Real-Time Phishing URL Detection Using Fine-Tuned DistilRoBERTa

D Sakthivel

doi:10.34293/sijash.v13iS2-i2-Jan.10523

D Sakthivel Assistant Professor, Department of Computer Technology, KG College of Arts and Science, Coimbatore, Tamil Nadu, India

DOI: https://doi.org/10.34293/sijash.v13iS2-i2-Jan.10523

Keywords: Phishing URL Detection, DistilRoBERTa, Transformer Models, Real-Time Security, Byte Pair Encoding, Deep Learning, Cybersecurity, URL Classification, Contextual Feature Learning, Anomaly Detection

Abstract

The widespread adoption of internet-based services has led to a substantial rise in phishing attacks, which constitute a major threat to both user privacy and the broader cybersecurity landscape. Attackers craft malicious URLs to manipulate users into disclosing confidential information—including login credentials, banking details, and personal identifiers—ultimately resulting in financial harm and identity compromise. Conventional detection strategies, such as static blocklist-based filtering and rule-driven feature engineering, are inherently insufficient for countering dynamically generated or previously unseen (zero-day) phishing URLs. To address these shortcomings, this study introduces a real-time phishing URL detection framework built upon DistilRoBERTa, a computationally lean transformer model derived from RoBERTa. The system treats each URL as a raw text sequence and applies Byte Pair Encoding (BPE) tokenization to extract both lexical and structural cues.
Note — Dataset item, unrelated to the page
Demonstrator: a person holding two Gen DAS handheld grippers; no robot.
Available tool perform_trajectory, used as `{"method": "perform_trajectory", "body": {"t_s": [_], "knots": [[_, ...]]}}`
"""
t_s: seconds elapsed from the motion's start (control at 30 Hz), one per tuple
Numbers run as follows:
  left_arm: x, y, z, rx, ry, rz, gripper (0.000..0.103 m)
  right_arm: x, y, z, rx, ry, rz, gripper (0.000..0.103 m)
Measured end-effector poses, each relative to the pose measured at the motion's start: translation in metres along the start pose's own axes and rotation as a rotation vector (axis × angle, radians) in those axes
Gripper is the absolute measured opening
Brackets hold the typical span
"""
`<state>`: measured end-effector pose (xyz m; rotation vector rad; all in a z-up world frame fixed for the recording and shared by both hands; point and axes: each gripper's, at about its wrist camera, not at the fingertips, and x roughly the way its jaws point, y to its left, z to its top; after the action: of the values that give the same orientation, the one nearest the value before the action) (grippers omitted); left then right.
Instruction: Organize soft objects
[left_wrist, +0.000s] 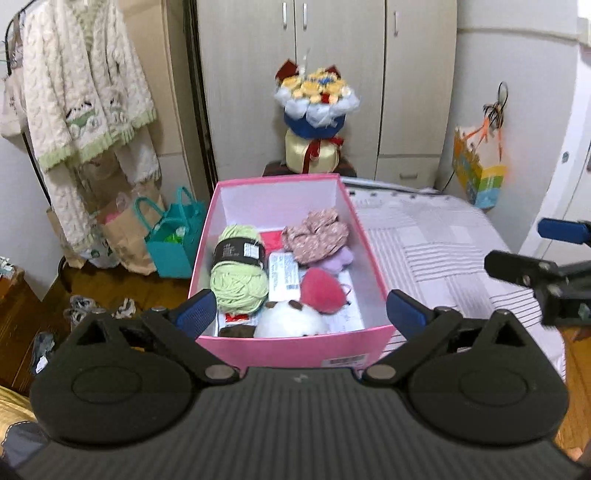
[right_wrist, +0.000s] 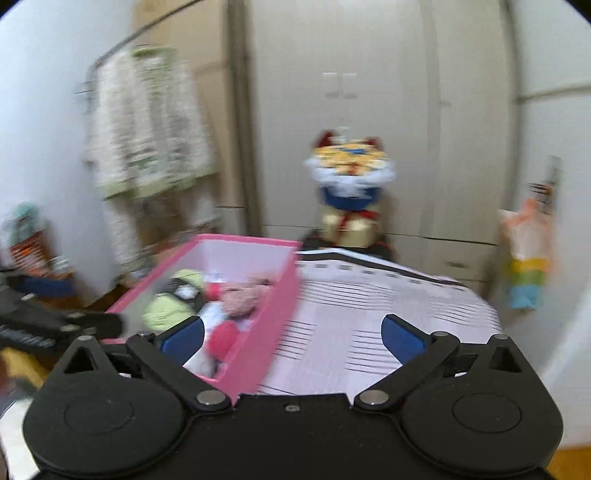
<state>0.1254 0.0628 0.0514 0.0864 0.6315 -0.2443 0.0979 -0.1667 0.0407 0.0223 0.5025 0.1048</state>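
both grippers spread empty, pink box (left_wrist: 295, 350) just ahead

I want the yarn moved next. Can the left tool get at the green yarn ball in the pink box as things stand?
Probably yes. The left tool is open and empty, the pink box has no lid, and the green yarn ball lies uncovered at its left side.

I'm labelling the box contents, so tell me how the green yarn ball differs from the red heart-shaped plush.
The green yarn ball is pale green wound strands with a black label band around it; the red heart-shaped plush is pinkish red, fuzzy and unbanded. The yarn ball lies against the left wall of the pink box, the plush nearer the right. The yarn ball looks bulkier. Both are soft and lie loose inside the box.
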Motion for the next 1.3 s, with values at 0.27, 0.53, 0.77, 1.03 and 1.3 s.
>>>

Through fine-tuning DistilRoBERTa with an attached classification head, the model autonomously acquires contextual relationships between URL components, removing any dependency on manually engineered features. The framework is specifically architected to function on standard CPU-only hardware, making it viable for real-world deployment scenarios. Experiments were conducted on a curated benchmark dataset comprising 12,000 labeled URLs, partitioned into training and test subsets. Model effectiveness was measured using Accuracy, Precision, Recall, F1-score, ROC-AUC, and confusion matrix analysis. The results confirm strong detection performance—an accuracy of 90.55%, recall of 98.61%, and F1-score of 92.30%—demonstrating the model’s capacity to reliably identify phishing URLs while keeping false negatives to a minimum. Benchmarking against classical machine learning models, deep neural architectures, and the full RoBERTa model reveals that DistilRoBERTa achieves an advantageous balance between detection efficacy and runtime efficiency. Real-time inference experiments further validate the system’s readiness for deployment in browser security extensions, intrusion detection pipelines, and network monitoring infrastructures.